◆ Work instructions: What you return should be only the lines starting at the one that contains "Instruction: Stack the" and running to the end of the listing, exactly as written, minus any pictures.

◆ Data:

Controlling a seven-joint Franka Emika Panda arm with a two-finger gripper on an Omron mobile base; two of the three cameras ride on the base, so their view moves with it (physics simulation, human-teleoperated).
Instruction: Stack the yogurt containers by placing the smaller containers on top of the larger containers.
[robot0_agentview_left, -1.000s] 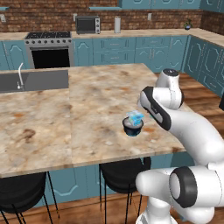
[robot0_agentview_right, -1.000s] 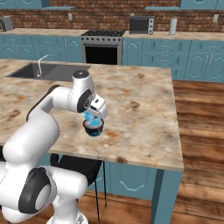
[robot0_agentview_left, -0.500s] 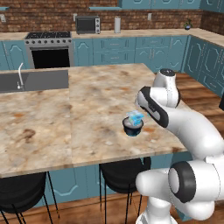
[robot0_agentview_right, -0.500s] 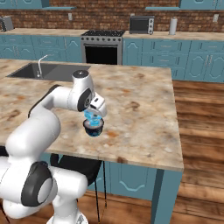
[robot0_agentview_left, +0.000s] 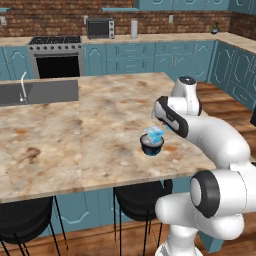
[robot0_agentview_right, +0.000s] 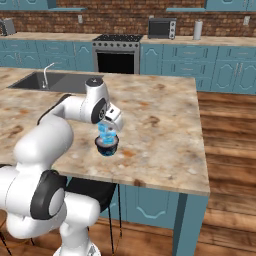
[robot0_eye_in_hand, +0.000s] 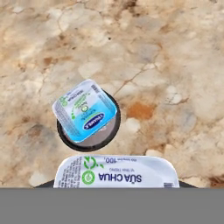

◆ Task answer:
Instruction: Stack the yogurt containers by placing the smaller containers on top of the larger containers.
[robot0_agentview_left, -1.000s] 
[robot0_agentview_right, -1.000s] 
[robot0_agentview_left, -0.500s] 
[robot0_agentview_right, -0.500s] 
[robot0_agentview_left, +0.000s] 
[robot0_agentview_right, +0.000s] 
[robot0_eye_in_hand, +0.000s] 

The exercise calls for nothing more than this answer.